心理学の講義が終わったあと携帯を見ると、見たことのない電話番号から着信が入っていた。普段ならイタズラ電話だと思って気にもかけないが、番号を眺めているうちについ最近どこかでこの電話番号を目にした記憶がある気がしたので、5号館の脇で立ち止まり、とりあえずかけ直してみることにした。相手は待ち構えていたかのように、わずか1回のコールで電話に出た。
「もしもし、菰田友基と申す者ですが…」
友基は言った。
「菰田さん! わざわざ折り返しお電話いただきありがとうございます。私、昨日あなたに道端で助けていただいだ矢内一平の義娘でございます…」
電話の向こうから、聞き覚えのある女性の声が響いた。昨日の今日なのに、さっそくお礼の件で電話をかけてくれたのだろうか。しかし、お嫁さんの声は、なぜかひどく暗かった。
「昨日出会ったばかりの方に果たしてこのようなお話を申し上げていいのか大変迷いましたけれども、義父はあなたに助けて下さったこと、とても感謝して喜んでいたので、伝えるべきだという結論に至りました。突然赤の他人と言ってもいいような方にこのようなお知らせをして、気分を害されたら申し訳ありません」
お嫁さんのすすり泣く声が聞こえた。何が起こったのかまるでわからないが、とにかく嫌な予感で全身に寒気が走る。
「それで、昨日あれから、矢内さんの身に何かあったのでしょうか?」
友基は電話の意図がわからず混乱していたが、とりあえず先方に話してもらわないことには始まらないので、そっと先を促した。
「義父は今日の早朝突然倒れて、先ほど息を引き取りました。またひとりで散歩に出かけようとしたのか、夫が発見したときには玄関口で運動靴を履いたままの姿勢で倒れていたみたいです。すぐに近くの病院に搬送されましたが、意識が戻ることなく、あっさりと亡くなってしまいました。病名はくも膜下出血です。ひょっとしたら、昨日転倒しかけたのも病気の影響かもしれませんが、策を講じる暇もなく天に召されてしまって、家族一同ただただ呆然としています」
お嫁さんは時折声を詰まらせながらも、冷静に状況を説明した。その知らせは友基にとっても青天の霹靂だった。昨日出会ったおじいさんはたしかに高齢ではあったが、血色のよい顔色をしていておしゃべりも達者で、とてもすぐに亡くなりそうな方には見えなかった。

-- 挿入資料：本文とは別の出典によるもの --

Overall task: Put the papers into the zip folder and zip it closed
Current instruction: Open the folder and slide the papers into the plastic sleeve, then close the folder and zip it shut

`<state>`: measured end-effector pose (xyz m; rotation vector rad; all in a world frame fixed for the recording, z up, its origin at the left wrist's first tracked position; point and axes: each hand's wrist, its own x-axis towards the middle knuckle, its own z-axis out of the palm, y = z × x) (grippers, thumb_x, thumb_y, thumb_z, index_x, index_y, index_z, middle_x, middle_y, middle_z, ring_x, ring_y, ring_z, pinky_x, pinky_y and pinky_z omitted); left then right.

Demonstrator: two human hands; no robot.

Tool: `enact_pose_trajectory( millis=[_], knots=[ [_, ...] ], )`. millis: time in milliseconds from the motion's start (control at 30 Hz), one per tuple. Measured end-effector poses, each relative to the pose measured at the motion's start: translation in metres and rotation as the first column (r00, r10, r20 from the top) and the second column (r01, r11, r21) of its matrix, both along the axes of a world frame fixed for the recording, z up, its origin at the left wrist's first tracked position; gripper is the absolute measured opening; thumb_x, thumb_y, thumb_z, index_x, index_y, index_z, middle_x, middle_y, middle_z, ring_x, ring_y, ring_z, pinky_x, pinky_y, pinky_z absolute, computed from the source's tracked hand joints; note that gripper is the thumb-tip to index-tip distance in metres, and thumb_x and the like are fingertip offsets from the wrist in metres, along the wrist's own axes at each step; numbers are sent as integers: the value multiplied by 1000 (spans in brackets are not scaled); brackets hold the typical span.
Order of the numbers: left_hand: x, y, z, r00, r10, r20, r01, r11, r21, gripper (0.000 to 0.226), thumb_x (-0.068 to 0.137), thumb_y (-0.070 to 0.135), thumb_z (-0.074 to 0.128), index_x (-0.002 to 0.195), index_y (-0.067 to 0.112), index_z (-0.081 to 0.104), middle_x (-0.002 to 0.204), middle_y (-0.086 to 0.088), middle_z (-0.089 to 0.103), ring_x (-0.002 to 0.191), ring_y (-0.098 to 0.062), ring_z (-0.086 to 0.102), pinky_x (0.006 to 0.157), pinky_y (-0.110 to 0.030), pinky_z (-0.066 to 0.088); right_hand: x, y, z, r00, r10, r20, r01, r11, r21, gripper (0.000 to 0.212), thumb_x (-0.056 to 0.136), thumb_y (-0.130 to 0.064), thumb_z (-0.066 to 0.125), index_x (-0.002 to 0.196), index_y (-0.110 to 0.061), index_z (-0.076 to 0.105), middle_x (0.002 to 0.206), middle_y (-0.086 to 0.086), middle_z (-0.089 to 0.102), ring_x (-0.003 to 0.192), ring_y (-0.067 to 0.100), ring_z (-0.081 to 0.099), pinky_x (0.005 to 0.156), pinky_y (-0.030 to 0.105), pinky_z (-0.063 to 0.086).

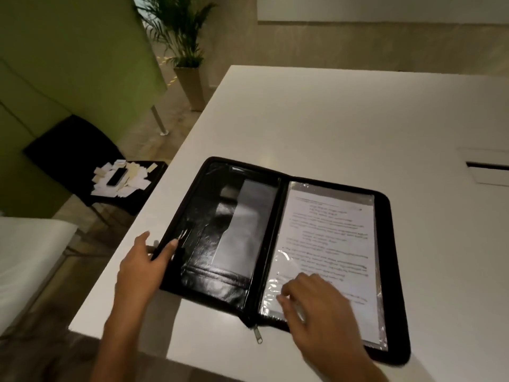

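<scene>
Zip folder (225, 244): black, lying open flat on the white table (330, 119), close to the table's near left corner.
Right half: the papers (330, 238), a printed page on top, sit under a clear plastic sleeve (379, 271). Text too blurred to read.
Left half: glossy black lining with pockets, and a pale sheet (248, 216) tucked into one of them.
Zipper pull (258, 335): hangs off the bottom of the spine and rests on the table, so the zip is undone.

Your left hand (140, 263) grips the folder's outer left edge, with the thumb laid on the lining and the fingers wrapped round the rim.
Your right hand (316, 307) is on the lower part of the sleeved page, fingers bent and tips touching the plastic. Motion blur here: you cannot tell whether it pinches the sleeve or only presses on it.

Further out, on the right of the tabletop: a recessed hatch (487, 173).
Left of the table: a black chair (71, 150) whose seat carries scattered paper slips (129, 188), with a dark phone (117, 177) on top of them.
Behind: a green partition (68, 51) and a potted plant (181, 31).
</scene>
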<state>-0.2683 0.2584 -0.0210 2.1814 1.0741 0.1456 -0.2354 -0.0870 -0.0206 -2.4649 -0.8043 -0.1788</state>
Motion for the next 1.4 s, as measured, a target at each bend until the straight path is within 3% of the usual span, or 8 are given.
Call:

「昨日出会ったばかりですけど、心よりお悔やみを申し上げます。ご迷惑でなければ、お葬式に伺ってもよろしいでしょうか?」
「ありがとう、そうしていただけると義父も喜びます。お葬式の日程が決まり次第連絡させていただきます」
電話が切れてからも、友基は呆然とした様子で携帯を眺めていた。昨日おじいさんと初めて会ってからまだ24時間も経っていないのに、その人がすでにこの世のものではないなんて、さすがにショックが大きかった。友基が関わったせいで寿命を縮めたわけではないとわかっていても、変な罪悪感が湧いてくる。
しかし、これがこの先延々と続いていくことになる不幸の序章にすぎないとは、友基にはまだ全然理解していなかった。